Stories to Tell: Collecting Alberta’s LGBTQ2S+ History
By Pat Myers, Curator, Work, Life, and Industry
October 12, 2021
When Laura Lee brought nine buttons to the Royal Alberta Museum just over 15 years ago, she didn’t know that her collection would be one of the first the museum would take in that was connected to the history of the LGBTQ2S+ community in Alberta. She had made the buttons with other women at a workshop in the early 1980s in Edmonton. “It was fun,” Laura remembered when I talked to her a couple of weeks ago, “we had a lot of fun making them.”
Each button has a different message. “Lesbians unite in armed snuggle,” and “Leave the male death culture,” are two examples that identify some of the issues and experiences of lesbians living in Alberta. Living as a lesbian in Edmonton in the 1970s and 1980s was an isolating experience, Laura remembers. She wore the buttons a lot, she said, “They were a conversation opener. People asked questions, and you could start a conversation.”
Since that first donation, RAM’s collection of LGBTQ2S+ material has continued to grow in gradual but significant ways that are beginning to reflect the diversity of the LGBTQ2S+ community in Alberta and, like Laura’s buttons, are revealing of the historical experience. Michael Phair thought he had no chance of winning when he ran for Edmonton City Council for the first time in 1992. He was gay, and because he had not run before, he had no name recognition. But he did run, and he did win, becoming Edmonton’s first openly gay council member. Michael donated items that document his political career on council. And he donated one of his Cariwest costumes, the one he wore to the last parade he took part in while he was a sitting member of council. Collections like Michael’s help museums tell stories of change, in this case, a gay man’s journey to becoming a popular politician.

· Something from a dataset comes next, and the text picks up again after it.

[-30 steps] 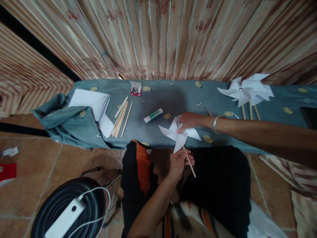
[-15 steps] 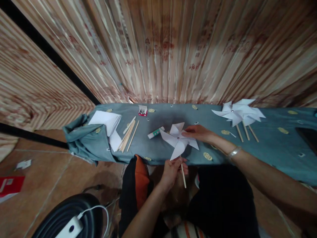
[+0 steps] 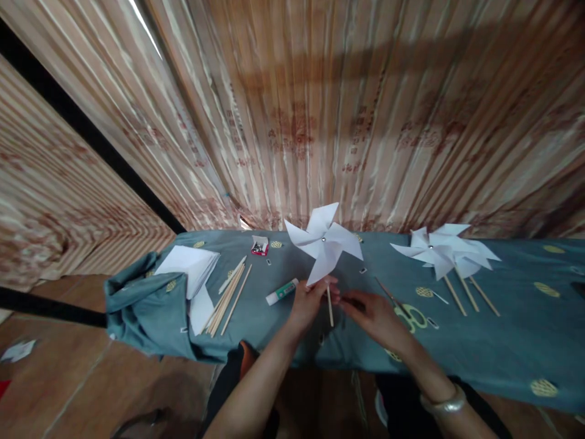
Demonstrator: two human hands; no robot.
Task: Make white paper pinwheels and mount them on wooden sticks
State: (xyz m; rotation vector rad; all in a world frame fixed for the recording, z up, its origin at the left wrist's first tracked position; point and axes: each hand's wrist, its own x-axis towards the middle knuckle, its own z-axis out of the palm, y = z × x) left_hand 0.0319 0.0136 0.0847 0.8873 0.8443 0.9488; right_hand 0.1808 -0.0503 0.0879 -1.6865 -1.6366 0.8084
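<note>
A white paper pinwheel [image 3: 340, 239] with a shiny pin at its centre stands raised above the cloth. Its thin wooden stick [image 3: 329, 311] is gripped by my left hand [image 3: 309, 302], closed just under the blades. Beside it, my right hand [image 3: 372, 314] has its fingertips close to the left fingers and the stick. Those right fingers are loosely bent, with nothing visible in them; whether they touch the stick is hard to see. A glue stick [image 3: 282, 292] lies left of my left hand. Scissors with pale green handles [image 3: 411, 318] lie behind my right hand.
Finished pinwheels [image 3: 445, 249] lie at the right. At the left are wooden sticks [image 3: 227, 299], a white pen-like thing [image 3: 231, 275] and folded white paper [image 3: 189, 263]. A small red box of pins [image 3: 259, 246] sits near the curtain [image 3: 292, 152]. A grey-green cloth [image 3: 256, 329] covers the table.
The pinwheel has been lifted up and away from me in my left hand. My right hand has left its blade and come down beside the stick. The view has tilted upward, uncovering the scissors.
</note>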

Michael Phair’s 2007 Cariwest costume, photographed on a mannequin at the museum.
Items documenting Michael Phair’s political career in RAM’s collection.
Museums look for objects that tell stories. We have two Pride flags in our collection and each tells a very different story. In 2013, the first Pride flag flown at a Canadian Forces Base flew at CFB Edmonton. Sean Moir, Curator of Military and Government History at the time remembers when the flag was brought in. “I felt so good that we were getting it. It makes such an important statement in terms of the Canadian Forces,” he said, “and it was so different from most of the items in military collections.” But another flag that came to us is no less important. The donor, Richard Gregory, carried it in Pride parades in Calgary.
"THIS FLAG FLEW AT CFB EDMONTON 7-13 JUNE 2013!" is printed in black ink along the flag’s left edge.
Richard also donated objects that tell part of the story of LGBTQ2S+ history in Calgary, including a poster from Calgary’s first Pride Parade and Gay Pride Week in 1990. Volunteers put the posters up at gay-friendly businesses, for example, and on public bulletin boards. And whenever a poster was ripped down, another one went right back up in its place. That object carries a story of community intolerance, and of community resilience.
Stories of change, stories of struggle, stories of joy and everyday life. All of those things come together in The Living Quilt, now part of RAM’s collection. In 1998 Gil Charest wanted to change the narrative of HIV from, as he said in an email to the museum, “getting your affairs in order”, to “preparing to live a long life.” While AIDS had gotten a lot of media attention, living with an HIV diagnosis had not. Gil decided to make a quilt. He enlisted the help of quilter Birnie Smith who said “Yes!” right away. Birnie created an abstract landscape design that incorporated coloured ribbons with the names of people living with HIV, and buttons showing the number of years they have been positive. The quilt hung in the Living Positive through Positive Living Society of Alberta office. “When Living Positive closed it doors [in 2019],” Gil said, “I asked RAM if this project would be something they would be interested in preserving as part of the permanent record of the community’s response to the devastating HIV epidemic.” Now, when living a long life with an HIV diagnosis is possible, the story of the organization and the quilt lives as history at the Royal Alberta Museum.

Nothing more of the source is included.